The riskiest startups to found, from an AI analysis of YC's entire portfolio
I built an app to compare any startup idea to its most similar YC companies
I’ve been using Nomic a lot to analyze unstructured data, such as looking for coverage gaps among the companies advertising on OpenAds’ network. Out of curiosity, I scraped and visualized ~5,000 YC companies, their descriptions, and their outcomes. TL;DR: here’s the app to analyze any startup by its description.
Visual thinking in 512 dimensions
This works by generating embeddings1 of each company’s description; reducing the dimensionality; visualizing the resulting clusters and inferring labels for them. The closer two dots appear, the more related the companies’ descriptions.
There are obvious clusters: the blue retail cluster is all the 10-minute grocery delivery startups founded after DoorDash. Aviation’s purple cluster is illustrative. The dense center of the southern subcluster is all electric passenger aircraft, and moving outward leads to more varied companies, like supersonic UAVs. The northeast aviation subcluster is space tech.
What’s hype now
If we filter by YC batch we can see the post-ChatGPT cohorts (S23+). We see which areas got hollowed out (retail, fintech, education) and which new areas are hot (Cellular engineering, anything to do with LLMs, AI for sales and customer support). At a glance, there’s actually a very wide variety of AI startups given the sparsity of their cluster, with some local clumps for similar LLM eval startups.
Risky business
But we’re here to learn which companies are predisposed to success or failure. Let’s change the coloring to reflect company status:
Orange = acquired, teal = IPO, red = dead. We’re graying out still-active startups to more clearly see the ones at the end of their journey.
Here’s a horrifying cluster:
This bloodbath was direct-to-consumer / social / retail / fashion. Everyone knows social is hard, and DTC is hard, so it follows that the combination is geometrically harder. These are still good bets for YC since a DTC/social home run will have a massive TAM, but if you’re a founder thinking of starting the next social fashion subscription box, you should be aware of all the skeletons in this region.
Risk-free business
Let’s find a happier region of vector space. Nothing but acquisitions here!
Turns out, starting an enterprise database software company is the surest path to acquisition. All you have to do is add “DB” to your name, and you can’t lose! (This could also be a function of such companies requiring such skilled tech talent that there’s always the off-ramp possibility of an acquihire.)
Modeling any startup’s prospects
“But what does this mean for my startup?” founders ask. “What about my portcos?” ask VCs. Well, I was stuck on a tarmac for 3 hours this Labor Day, so I built an analysis layer on top of the dataset. I call it, "YComparator”. Input a 1-5 sentence description of a startup, and it’ll find the 50 most similar startups in YC’s portfolio, look at their outcomes, and tell you how your idea ranks based on the outcomes of your nearest neighbors. The repo’s public if you want to dig into the methodology.
Take the percentile with a huge grain of salt,23 but the similar neighbors retrieved are useful for competitive research, identifying other founders to collaborate with, and getting a sense for the industry’s history – the sort of broad, “vibe” based background knowledge that used to only be obtainable by working in-industry. I expect investors will incorporate a similar process into their diligence, if only to get quick background vibes on comparable companies in a space.
Test your might!
The distribution of raw success-propensities looks like this. There’s a long tail of “bad” ideas, but most calculations cluster around neutral, given that YC has expanded in recent years, so there’s more weight to new sectors without strong positive/negative signals. What’s interesting is the drop-off in the top quintile: there’s a very thin distribution of companies in the really good clusters.
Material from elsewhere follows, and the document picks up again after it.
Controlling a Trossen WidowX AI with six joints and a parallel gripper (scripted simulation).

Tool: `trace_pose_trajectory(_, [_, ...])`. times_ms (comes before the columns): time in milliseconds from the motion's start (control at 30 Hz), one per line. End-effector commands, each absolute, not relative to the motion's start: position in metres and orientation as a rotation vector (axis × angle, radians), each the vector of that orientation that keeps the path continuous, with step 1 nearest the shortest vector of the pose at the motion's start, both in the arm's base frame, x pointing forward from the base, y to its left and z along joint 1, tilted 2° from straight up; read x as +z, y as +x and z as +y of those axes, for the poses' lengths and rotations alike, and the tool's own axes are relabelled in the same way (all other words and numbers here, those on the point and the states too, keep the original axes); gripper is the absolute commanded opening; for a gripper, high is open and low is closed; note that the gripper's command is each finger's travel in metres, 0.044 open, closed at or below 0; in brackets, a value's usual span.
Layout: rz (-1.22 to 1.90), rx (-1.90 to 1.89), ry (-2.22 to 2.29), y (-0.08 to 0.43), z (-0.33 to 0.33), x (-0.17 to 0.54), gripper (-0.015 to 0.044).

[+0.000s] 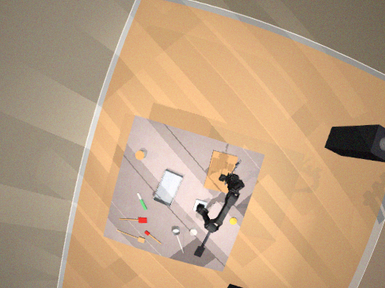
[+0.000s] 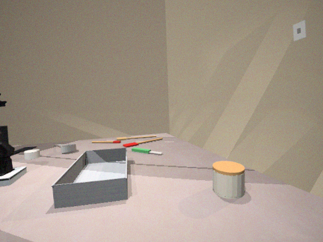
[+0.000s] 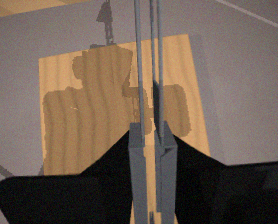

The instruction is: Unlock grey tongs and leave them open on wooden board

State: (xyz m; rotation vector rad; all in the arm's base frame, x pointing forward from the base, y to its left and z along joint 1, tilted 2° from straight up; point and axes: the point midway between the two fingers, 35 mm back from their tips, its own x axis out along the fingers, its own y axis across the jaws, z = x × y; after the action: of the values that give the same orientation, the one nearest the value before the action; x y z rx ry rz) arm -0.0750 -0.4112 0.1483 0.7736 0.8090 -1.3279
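Observation:
My gripper (image 1: pixel 234 174) (image 3: pixel 146 134) is shut on the grey tongs (image 1: pixel 238 164) (image 3: pixel 139 75). In the wrist view their thin rods run up from between the fingers, close together and nearly parallel. Whether the lock is engaged cannot be told. The wooden board (image 1: pixel 215 162) (image 3: pixel 176 47) lies below, with the arm's shadow on it; the gripper is over its right side in the top view. The tongs' height above it is hard to tell. The grey roasting tin (image 1: pixel 163 202) (image 2: pixel 91 193) stands away from the gripper, with nothing across it. The gripper is outside the exterior view.
A jar with an orange lid (image 1: pixel 139 154) (image 2: pixel 228 182) stands beyond the tin. A green-handled utensil (image 1: pixel 142 204) (image 2: pixel 141 150), red-headed tools, a small pan (image 1: pixel 176 230) (image 2: pixel 68 148), a white round pot (image 1: pixel 193 232) (image 2: pixel 32 154), a yellow round thing (image 1: pixel 233 221) and a black spatula (image 1: pixel 199 251) lie around.

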Motion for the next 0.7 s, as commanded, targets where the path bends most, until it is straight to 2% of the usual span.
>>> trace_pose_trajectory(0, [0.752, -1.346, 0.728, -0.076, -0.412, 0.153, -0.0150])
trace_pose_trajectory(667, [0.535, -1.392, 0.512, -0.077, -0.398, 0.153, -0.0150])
🤑 The safest idea ever funded by YC? 🤑
“Scalable, cloud-ready relational database”
💀 The riskiest? 💀
“Mix and listen to user-shared music online”
Check out https://ycomparator.stevenliss.com/ and tag me (@this_liss) on Twitter. See how your company stacks up, or try to find the best/worst startup idea ever!
512 dimensional numerical representations of semantic meaning, or “vibes”
Ideally we’d weigh neighbors’ outcomes by similarity, but the curse of dimensionality makes this tricky. A good approach could be to dynamically analyze the kernel density for each subregion of KNNs to find a meaningful way to normalize the weights given different local sparsities, but my plane was taking off. You could also try using the precomputed prospects of the neighbors to pick up on less-local gradients, but there’s a risk of an echo chamber effect.
There’s a positive bias toward new companies since there’s been less time for them to fail.